Hafez had only to wait a while. But the widespread conspiracism to which he alluded helps explain the Israeli wariness of a post-Mubarak democracy where so far the ablest political movement is the Muslim Brotherhood.
In Yemen, the Arab intelligentsia, too, was asked to believe that a Jewish invisible hand was smacking the ancien régime. On March 1, Ali Abdullah Saleh, the dictator of that wobbly American ally nation, told a crowd of academics and students that "[t]he wave of political unrest sweeping across the Arab world is a conspiracy that serves Israel and the Zionists" and also that "the control centre for destabilising the Arab world is in Tel Aviv." Remarkably, credence was given to this assertion by none other than an associate editor of the Guardian. On March 3, Seumas Milne said of the accusation, "That is easily dismissed as a hallucinogenic fantasy now. It would seem less so if the US and Britain were arming the Libyan opposition. The Arab revolution will be made by Arabs, or it won't be a revolution at all." How imposing a no-fly-zone would make the Zionist plot to overthrow Gaddafi any less of a hallucinogenic fantasy, Milne didn't elaborate.
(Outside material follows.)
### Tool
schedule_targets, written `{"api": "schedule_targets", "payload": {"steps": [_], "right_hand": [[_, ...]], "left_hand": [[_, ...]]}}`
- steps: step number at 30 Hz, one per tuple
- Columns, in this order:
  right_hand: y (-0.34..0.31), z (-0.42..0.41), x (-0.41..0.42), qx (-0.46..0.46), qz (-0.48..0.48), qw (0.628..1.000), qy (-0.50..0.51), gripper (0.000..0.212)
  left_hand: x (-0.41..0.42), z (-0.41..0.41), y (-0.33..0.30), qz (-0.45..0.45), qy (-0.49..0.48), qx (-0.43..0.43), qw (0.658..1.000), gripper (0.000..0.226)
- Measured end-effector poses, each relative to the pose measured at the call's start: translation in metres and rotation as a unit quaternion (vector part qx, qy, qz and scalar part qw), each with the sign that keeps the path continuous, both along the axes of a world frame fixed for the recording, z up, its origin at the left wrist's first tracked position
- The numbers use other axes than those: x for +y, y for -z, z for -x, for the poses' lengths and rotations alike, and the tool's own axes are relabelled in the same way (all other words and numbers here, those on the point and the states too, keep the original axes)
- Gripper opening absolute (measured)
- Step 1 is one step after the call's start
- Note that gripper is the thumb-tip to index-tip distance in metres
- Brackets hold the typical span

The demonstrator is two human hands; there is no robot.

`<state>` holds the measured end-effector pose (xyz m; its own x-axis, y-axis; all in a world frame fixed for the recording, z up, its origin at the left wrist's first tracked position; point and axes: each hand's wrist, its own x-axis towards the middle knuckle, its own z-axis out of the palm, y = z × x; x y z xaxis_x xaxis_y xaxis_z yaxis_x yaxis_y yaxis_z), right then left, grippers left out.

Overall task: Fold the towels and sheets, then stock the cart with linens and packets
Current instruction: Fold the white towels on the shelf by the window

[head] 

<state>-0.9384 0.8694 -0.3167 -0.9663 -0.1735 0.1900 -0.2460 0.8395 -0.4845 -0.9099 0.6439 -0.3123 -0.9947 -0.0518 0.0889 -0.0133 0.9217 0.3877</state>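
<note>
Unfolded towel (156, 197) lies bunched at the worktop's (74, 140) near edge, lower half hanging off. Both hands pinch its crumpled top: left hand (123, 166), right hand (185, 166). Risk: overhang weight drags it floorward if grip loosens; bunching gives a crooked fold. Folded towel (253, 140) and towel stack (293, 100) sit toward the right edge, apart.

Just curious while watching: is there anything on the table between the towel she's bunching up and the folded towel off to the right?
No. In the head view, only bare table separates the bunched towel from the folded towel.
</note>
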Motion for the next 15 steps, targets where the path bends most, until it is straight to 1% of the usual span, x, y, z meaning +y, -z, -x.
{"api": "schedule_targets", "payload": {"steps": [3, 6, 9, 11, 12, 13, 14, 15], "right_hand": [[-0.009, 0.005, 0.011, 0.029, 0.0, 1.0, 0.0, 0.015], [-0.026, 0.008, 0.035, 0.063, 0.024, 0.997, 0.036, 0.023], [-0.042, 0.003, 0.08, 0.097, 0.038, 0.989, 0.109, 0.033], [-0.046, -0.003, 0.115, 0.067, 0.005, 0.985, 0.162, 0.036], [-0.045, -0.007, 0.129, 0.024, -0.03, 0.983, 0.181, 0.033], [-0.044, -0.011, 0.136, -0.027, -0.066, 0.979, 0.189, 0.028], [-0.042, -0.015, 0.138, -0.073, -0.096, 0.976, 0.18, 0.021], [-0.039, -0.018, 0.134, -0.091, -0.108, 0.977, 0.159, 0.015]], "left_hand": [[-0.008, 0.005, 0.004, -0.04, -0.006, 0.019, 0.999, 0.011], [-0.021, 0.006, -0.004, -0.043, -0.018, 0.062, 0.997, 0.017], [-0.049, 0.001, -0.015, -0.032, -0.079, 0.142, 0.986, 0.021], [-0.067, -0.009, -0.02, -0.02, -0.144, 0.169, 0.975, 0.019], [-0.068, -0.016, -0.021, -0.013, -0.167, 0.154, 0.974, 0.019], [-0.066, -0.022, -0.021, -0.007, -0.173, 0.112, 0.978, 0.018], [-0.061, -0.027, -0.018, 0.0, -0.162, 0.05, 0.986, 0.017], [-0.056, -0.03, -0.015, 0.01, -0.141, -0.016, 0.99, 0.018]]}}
On February 18, Libyan Al-Jamahiriya TV broadcast a Friday sermon that laid the blame for the rebellion squarely at the tent of a non-Bedouin tribe: "[The rebels] were drawn by the deceiving media, and they took to the streets to sow corruption, thus assuming the character of the Jews, who spread corruption upon the land." How the Jews can have partnered with al-Qaeda, Gaddafi's other bugbear, went blissfully unexamined in the broadcast.
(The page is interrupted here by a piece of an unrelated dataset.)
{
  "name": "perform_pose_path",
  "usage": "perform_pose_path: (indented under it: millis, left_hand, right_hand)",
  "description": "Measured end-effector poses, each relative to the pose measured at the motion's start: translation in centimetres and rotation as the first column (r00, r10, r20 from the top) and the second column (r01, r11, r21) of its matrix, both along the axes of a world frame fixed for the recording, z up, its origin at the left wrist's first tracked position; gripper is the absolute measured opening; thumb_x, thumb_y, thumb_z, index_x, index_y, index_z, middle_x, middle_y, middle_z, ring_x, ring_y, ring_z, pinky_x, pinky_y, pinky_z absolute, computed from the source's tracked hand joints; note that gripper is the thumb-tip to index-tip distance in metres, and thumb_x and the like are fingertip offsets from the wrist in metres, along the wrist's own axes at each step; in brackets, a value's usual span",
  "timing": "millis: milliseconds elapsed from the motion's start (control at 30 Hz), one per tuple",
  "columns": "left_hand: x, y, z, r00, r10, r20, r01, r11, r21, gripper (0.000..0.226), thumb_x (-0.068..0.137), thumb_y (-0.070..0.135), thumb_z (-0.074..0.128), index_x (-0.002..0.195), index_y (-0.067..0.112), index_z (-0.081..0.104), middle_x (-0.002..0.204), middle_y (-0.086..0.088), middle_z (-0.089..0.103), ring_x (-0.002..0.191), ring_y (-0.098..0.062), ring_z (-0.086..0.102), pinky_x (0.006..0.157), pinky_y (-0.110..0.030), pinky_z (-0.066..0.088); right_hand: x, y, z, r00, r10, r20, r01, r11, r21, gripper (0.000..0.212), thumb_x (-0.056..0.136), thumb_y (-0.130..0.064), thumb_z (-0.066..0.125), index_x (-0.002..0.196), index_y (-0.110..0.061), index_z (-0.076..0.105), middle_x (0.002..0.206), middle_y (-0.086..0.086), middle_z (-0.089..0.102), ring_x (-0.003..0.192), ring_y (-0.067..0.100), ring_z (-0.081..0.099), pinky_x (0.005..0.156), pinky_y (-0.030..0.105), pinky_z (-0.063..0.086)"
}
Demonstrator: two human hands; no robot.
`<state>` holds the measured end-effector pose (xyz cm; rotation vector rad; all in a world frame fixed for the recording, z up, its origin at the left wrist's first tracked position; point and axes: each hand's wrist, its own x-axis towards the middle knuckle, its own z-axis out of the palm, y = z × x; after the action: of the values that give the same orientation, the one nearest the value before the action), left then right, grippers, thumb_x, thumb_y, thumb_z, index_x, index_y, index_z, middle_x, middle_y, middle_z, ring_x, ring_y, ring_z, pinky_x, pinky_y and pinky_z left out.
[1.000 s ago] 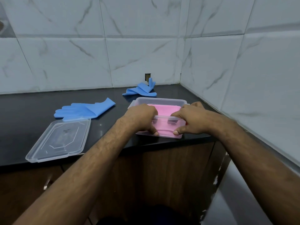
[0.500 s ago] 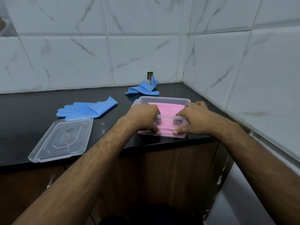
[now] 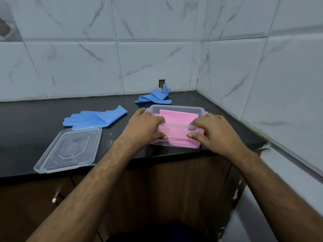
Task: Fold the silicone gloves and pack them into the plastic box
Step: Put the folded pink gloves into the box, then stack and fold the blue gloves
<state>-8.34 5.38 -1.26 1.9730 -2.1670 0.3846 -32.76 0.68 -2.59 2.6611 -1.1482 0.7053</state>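
A clear plastic box (image 3: pixel 176 107) stands at the front edge of the black counter, with folded pink silicone gloves (image 3: pixel 178 117) inside it. My left hand (image 3: pixel 145 127) grips the box's near left corner, fingers over the rim and thumb on the front wall. My right hand (image 3: pixel 213 130) grips the near right corner the same way. One blue glove (image 3: pixel 94 117) lies flat to the left of the box. A second blue glove (image 3: pixel 155 97) lies crumpled behind the box, near the back wall.
The box's clear lid (image 3: pixel 70 149) lies upside up at the counter's front left, just in front of the flat blue glove. Tiled walls close the back and the right side. A wooden cabinet (image 3: pixel 174 186) is below the counter (image 3: pixel 26 130).
Both hands stay on the box's near corners. The view has shifted slightly; the box and gloves look unmoved.
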Motion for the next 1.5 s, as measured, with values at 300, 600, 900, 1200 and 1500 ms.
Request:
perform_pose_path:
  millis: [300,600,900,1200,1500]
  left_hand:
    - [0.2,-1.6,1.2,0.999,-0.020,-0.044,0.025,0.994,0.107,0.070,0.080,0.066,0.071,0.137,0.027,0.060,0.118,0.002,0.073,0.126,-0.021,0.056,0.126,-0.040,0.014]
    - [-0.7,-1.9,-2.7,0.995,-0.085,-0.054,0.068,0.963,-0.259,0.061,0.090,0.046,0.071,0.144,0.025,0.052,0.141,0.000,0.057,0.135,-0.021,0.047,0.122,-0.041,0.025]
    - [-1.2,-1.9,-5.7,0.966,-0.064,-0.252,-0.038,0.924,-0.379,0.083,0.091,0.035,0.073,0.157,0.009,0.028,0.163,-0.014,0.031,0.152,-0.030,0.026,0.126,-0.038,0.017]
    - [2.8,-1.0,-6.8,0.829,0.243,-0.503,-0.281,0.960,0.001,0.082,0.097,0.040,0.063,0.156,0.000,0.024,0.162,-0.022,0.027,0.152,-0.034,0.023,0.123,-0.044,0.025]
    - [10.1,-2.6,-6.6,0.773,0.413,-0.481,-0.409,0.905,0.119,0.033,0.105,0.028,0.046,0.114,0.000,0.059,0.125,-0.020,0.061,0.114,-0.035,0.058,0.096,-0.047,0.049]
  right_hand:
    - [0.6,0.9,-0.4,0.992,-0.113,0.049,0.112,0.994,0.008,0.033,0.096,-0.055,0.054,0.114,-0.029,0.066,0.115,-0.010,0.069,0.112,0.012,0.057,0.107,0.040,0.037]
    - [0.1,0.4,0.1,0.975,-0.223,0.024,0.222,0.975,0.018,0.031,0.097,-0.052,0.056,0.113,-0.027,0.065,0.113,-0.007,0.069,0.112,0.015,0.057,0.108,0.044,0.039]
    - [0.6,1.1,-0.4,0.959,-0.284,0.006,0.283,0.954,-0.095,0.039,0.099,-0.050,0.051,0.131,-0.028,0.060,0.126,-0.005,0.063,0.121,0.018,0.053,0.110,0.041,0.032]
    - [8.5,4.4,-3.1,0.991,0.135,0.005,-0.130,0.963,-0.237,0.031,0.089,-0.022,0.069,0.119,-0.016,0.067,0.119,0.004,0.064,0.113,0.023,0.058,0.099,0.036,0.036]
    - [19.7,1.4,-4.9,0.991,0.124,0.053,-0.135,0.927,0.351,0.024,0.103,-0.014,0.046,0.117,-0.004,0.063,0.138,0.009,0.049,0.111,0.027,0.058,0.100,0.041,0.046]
Consistency may not be Gaddafi's strong suit, but there's no harm in trying to pin his current misfortunes on the oldest MacGuffin of modern times. Norman Cohn, that great scholar of millenarian hysteria, once observed of anti-Semitism that it lived in "a subterranean world where pathological fantasies disguised as ideas are churned out by crooks and half-educated fanatics for the benefit of the ignorant and superstitious." Israel's endurance as a calm and secure democracy in a neighborhood of tottering Arab despotisms has only made the subterranean bubble right back up to the surface.